Ottimi successi sono invece stati conseguiti nello sviluppo dei droni di varie categorie. All’inizio del conflitto nell’est del Paese, l’esercito ucraino praticamente non disponeva di alcun drone. Sono stati i volontari i primi a entrarne in possesso, acquistando alcuni tipi di droni civili e passandoli alle formazioni combattenti. Dopo il raggiungimento della tregua e l’analisi dell’esperienza del loro utilizzo, le Forze armate hanno valutato le prospettive di questo genere di arma e dal 2015 è iniziato un lavoro molto attivo sulla creazione di unità dotate di aviazione teleguidata.

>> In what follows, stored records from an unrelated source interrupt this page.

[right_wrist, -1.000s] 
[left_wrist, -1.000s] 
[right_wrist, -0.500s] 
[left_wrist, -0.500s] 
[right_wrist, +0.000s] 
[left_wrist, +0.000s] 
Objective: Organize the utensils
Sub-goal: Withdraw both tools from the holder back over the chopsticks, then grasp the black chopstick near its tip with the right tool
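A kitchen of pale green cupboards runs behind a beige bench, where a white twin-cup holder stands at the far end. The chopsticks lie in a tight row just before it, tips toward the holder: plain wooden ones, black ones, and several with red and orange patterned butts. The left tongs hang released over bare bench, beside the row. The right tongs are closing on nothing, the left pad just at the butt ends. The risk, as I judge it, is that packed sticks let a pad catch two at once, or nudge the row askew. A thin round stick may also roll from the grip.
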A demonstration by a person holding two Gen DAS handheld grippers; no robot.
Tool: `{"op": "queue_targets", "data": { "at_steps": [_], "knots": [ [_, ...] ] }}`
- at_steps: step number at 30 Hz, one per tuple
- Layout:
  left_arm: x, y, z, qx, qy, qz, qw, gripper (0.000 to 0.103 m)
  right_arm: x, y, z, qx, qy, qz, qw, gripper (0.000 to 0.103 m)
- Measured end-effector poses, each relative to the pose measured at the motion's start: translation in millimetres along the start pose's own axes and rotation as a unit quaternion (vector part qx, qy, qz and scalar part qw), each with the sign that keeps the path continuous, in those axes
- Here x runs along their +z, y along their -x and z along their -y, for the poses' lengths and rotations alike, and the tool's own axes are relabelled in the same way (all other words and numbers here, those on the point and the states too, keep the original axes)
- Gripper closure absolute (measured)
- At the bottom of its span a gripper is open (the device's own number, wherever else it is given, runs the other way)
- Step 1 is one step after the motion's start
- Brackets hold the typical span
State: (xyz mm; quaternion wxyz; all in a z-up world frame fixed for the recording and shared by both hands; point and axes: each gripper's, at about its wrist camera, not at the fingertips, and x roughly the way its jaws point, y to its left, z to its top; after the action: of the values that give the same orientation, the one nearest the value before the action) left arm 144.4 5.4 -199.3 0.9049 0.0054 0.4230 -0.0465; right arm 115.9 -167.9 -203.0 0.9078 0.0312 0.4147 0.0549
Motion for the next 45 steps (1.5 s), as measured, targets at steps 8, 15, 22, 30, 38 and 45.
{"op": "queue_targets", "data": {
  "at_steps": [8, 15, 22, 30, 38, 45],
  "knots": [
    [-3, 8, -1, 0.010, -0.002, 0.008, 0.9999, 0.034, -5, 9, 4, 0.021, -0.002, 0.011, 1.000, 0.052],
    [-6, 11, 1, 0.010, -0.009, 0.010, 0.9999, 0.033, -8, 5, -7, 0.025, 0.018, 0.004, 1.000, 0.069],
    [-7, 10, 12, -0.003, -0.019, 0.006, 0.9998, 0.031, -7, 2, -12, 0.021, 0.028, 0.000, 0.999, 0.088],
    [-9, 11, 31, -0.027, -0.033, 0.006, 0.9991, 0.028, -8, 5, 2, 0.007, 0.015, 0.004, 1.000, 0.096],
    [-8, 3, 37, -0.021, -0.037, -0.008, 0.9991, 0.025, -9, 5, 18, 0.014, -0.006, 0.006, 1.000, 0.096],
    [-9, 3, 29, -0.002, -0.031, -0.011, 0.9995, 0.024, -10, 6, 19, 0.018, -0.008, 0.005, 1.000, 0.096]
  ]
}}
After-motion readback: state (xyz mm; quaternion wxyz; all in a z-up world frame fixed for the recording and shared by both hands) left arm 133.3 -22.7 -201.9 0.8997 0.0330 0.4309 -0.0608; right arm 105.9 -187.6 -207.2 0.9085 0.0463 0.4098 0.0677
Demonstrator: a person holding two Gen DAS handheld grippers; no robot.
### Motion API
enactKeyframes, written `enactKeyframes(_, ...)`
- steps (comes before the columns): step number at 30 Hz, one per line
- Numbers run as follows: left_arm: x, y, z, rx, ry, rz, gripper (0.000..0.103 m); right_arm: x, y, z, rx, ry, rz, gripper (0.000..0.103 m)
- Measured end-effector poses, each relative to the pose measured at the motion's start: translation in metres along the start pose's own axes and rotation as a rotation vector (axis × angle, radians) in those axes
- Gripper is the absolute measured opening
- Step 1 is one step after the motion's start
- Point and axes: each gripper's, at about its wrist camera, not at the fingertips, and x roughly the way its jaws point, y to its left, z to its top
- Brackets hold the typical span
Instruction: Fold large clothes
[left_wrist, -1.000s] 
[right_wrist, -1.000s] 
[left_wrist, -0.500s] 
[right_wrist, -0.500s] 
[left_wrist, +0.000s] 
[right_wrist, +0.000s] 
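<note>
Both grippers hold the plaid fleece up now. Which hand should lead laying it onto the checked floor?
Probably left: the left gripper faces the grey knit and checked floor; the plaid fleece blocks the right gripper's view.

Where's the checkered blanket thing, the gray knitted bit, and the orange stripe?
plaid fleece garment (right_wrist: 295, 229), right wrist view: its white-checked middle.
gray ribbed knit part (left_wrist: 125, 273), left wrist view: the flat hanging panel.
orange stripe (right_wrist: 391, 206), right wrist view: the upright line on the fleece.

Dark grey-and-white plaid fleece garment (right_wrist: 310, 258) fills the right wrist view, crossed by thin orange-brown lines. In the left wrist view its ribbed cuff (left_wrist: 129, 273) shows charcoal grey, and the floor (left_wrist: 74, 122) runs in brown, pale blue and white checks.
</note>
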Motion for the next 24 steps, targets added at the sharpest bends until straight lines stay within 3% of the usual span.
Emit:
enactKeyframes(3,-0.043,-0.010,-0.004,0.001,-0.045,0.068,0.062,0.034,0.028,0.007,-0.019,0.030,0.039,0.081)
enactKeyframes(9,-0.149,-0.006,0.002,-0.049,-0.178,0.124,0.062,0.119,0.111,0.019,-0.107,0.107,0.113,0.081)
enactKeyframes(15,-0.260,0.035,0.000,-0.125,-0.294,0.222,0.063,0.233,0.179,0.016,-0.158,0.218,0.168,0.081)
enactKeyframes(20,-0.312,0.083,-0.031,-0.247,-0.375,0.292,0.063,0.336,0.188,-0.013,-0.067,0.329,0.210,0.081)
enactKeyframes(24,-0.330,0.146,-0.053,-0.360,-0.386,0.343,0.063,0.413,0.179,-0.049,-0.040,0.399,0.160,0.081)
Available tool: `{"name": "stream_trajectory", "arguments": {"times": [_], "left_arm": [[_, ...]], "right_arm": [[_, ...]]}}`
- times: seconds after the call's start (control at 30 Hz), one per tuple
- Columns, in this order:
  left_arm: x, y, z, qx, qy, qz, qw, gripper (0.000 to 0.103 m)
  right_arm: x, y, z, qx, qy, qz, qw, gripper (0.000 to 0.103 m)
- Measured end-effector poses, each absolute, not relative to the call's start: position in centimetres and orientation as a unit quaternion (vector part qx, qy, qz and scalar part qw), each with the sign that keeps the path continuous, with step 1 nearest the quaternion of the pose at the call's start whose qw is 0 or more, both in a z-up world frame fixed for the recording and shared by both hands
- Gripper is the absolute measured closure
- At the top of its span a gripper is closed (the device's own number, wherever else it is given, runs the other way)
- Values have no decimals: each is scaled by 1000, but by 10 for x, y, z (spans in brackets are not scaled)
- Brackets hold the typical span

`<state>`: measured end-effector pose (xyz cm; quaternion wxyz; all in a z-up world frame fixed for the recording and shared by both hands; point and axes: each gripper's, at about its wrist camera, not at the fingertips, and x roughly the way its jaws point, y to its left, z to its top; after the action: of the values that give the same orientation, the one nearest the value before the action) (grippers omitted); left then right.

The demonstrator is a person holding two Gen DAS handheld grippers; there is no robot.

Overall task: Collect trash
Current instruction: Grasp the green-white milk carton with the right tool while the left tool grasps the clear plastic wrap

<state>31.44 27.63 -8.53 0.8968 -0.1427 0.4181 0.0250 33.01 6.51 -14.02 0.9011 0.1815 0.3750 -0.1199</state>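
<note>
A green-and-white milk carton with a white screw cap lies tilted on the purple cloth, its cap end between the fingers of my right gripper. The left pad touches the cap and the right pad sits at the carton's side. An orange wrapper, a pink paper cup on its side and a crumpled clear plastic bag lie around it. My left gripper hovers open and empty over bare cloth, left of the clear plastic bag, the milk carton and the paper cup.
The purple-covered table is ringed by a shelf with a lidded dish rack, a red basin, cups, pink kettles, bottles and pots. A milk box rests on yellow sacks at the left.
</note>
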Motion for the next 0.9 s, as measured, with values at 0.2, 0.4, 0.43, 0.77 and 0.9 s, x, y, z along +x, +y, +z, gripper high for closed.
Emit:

Alcuni Paesi stranieri hanno dato il loro contributo: dagli USA sono arrivati più di 70 droni leggeri da ricognizione RQ-11, ma i produttori ucraini non sono rimasti indietro: le ZSU hanno acquistato circa 60 droni Spectator di fabbricazione nazionale, non meno di 5 droni Furija e alcuni PD-1. La riuscita migliore comunque si è avuta nel 2018 con la conclusione di un accordo con la Turchia per l’acquisto di droni d’attacco Bayraktar TB2: ne sono stati forniti 12. Questi droni sono stati usati per rendere più precisa la mira dell’artiglieria, per sganciare bombe e granate autoprodotte e per l’individuazione delle posizioni dei ribelli. Tutto ciò ha portato a un aumento delle perdite nelle file delle milizie separatiste sulla linea di contatto. La creazione di unità dotate di droni ha costituito uno dei successi nell’evoluzione delle Forze armate ucraine a partire dall’inizio del conflitto nel Donbass.